--- Activity ---
Lines that include the word "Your" should be copied from the listing that follows.

--- Listed records ---

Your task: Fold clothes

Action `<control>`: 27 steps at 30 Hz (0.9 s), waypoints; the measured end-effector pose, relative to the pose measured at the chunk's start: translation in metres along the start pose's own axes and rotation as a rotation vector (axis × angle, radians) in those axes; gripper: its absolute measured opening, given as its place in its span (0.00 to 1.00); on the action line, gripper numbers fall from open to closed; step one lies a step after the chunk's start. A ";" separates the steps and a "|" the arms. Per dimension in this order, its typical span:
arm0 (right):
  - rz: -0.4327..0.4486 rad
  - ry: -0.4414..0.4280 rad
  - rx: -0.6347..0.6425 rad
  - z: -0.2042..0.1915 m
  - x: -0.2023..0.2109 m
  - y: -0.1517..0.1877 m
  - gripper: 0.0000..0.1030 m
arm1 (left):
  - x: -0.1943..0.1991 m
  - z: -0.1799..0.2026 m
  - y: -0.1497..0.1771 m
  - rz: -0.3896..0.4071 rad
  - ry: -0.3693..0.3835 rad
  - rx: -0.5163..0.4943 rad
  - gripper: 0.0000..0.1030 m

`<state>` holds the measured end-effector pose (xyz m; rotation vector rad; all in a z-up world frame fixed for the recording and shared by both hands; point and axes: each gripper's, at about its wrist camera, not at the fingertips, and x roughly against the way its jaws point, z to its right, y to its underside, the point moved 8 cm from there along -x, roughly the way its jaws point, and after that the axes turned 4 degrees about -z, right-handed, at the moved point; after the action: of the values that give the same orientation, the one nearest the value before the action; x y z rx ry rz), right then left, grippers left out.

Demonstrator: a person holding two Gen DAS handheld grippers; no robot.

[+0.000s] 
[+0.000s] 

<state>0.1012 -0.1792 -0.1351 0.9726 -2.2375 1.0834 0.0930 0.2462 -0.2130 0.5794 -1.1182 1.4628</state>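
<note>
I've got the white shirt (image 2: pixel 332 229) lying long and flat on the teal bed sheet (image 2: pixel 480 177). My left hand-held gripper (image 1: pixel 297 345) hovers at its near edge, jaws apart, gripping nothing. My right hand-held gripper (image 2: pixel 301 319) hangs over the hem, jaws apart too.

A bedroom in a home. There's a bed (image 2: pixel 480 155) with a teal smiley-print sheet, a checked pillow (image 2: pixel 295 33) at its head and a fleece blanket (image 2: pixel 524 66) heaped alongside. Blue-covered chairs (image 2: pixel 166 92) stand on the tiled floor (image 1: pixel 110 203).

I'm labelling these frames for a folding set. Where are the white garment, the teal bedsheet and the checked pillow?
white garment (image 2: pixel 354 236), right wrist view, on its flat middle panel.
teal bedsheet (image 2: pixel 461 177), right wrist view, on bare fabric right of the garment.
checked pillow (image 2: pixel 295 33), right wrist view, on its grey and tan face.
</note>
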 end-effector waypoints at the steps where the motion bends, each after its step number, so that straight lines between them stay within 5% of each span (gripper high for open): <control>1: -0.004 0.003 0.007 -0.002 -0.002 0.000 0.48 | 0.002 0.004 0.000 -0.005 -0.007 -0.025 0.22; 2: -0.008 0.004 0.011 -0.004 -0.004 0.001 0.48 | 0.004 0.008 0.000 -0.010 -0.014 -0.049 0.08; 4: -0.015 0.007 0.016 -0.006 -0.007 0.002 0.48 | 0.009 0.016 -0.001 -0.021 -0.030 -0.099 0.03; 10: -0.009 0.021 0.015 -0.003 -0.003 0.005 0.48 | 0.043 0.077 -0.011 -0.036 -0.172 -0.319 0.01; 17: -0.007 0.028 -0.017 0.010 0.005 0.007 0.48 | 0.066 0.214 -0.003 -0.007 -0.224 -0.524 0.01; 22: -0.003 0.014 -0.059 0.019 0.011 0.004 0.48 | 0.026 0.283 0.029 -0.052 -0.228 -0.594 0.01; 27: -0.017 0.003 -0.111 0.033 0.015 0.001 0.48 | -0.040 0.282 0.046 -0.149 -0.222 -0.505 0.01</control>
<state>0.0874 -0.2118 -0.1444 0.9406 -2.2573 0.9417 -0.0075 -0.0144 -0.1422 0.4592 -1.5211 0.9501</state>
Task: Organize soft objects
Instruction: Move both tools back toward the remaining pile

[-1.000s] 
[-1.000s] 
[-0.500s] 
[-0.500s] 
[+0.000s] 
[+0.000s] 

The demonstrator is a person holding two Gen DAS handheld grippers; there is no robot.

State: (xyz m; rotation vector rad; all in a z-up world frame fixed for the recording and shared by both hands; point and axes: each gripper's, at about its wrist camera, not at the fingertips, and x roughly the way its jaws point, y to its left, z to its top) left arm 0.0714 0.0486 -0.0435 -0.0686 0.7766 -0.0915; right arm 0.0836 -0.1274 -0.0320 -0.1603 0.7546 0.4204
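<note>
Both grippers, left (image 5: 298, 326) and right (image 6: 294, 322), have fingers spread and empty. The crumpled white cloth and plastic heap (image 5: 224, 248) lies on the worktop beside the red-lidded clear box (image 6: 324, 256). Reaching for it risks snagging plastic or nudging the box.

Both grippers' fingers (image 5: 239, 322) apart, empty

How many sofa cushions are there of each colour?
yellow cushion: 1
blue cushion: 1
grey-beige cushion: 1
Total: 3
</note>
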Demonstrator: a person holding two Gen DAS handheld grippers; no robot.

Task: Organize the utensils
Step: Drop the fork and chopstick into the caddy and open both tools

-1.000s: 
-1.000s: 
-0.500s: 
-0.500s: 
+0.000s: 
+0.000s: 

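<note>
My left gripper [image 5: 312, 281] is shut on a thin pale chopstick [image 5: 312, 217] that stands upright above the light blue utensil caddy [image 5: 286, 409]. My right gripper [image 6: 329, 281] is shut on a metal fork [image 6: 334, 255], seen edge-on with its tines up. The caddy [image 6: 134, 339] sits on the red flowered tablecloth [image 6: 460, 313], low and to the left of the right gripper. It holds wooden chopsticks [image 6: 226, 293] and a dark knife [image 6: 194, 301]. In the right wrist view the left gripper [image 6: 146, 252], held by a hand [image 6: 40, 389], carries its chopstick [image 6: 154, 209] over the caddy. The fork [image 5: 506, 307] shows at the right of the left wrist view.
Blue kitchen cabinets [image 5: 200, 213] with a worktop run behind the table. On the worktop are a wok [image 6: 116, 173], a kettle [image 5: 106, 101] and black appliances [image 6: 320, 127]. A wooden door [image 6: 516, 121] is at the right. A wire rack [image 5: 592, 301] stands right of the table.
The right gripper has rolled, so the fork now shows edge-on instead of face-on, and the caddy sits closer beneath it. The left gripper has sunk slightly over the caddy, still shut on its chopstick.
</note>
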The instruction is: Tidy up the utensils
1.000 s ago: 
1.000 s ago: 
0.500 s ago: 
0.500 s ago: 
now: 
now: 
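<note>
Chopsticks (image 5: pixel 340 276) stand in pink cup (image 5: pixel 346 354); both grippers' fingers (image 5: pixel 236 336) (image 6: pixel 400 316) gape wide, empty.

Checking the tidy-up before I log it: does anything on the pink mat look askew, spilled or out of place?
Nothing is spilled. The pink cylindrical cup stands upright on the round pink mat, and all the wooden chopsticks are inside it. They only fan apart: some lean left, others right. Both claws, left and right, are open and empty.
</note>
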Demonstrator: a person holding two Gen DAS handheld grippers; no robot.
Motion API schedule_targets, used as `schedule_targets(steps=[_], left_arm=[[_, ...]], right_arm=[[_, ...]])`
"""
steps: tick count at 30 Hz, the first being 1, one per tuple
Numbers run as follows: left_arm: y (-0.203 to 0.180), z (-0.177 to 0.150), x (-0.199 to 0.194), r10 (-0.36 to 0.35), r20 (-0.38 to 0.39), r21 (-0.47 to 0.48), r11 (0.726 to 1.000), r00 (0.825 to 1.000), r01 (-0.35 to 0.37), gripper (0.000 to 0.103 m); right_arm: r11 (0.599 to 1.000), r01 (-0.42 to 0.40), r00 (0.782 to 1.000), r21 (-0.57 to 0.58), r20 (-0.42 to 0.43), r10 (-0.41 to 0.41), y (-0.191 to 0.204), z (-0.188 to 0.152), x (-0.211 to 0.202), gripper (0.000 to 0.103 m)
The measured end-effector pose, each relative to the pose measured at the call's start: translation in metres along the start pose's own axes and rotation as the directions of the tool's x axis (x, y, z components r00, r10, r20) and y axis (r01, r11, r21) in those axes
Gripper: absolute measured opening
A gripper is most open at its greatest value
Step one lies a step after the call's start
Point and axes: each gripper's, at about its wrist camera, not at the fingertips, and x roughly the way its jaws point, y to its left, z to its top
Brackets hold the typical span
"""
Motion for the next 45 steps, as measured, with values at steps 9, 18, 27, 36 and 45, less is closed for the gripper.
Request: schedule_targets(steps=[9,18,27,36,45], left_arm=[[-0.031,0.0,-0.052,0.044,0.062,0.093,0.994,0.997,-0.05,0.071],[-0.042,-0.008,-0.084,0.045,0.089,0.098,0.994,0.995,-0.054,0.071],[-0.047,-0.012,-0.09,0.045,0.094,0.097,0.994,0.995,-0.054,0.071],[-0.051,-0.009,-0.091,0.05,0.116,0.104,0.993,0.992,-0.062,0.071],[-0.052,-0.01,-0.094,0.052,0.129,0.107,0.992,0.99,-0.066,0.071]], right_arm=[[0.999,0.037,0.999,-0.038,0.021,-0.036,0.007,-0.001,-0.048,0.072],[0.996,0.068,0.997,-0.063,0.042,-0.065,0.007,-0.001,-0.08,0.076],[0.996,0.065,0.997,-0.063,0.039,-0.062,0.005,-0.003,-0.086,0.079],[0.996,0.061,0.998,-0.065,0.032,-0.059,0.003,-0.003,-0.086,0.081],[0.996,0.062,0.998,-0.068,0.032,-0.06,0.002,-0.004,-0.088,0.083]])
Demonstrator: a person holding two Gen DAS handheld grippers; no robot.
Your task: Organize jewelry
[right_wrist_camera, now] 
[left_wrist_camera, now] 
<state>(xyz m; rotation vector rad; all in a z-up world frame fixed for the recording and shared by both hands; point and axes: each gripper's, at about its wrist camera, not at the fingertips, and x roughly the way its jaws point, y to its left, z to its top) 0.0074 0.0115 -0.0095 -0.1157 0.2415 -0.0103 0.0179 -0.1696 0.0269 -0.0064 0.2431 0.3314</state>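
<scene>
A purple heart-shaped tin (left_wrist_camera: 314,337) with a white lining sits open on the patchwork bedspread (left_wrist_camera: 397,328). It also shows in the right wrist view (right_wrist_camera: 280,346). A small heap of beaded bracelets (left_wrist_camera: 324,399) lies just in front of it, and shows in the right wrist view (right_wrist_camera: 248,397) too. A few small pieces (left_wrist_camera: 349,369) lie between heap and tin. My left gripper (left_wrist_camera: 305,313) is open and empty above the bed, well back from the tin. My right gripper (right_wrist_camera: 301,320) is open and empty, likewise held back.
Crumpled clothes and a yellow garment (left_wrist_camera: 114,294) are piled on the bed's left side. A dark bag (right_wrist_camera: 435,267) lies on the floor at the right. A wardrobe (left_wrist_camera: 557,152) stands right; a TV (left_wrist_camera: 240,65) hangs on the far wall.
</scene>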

--- Answer space ---
Your task: Fold clothes
Your task: Organize jewelry

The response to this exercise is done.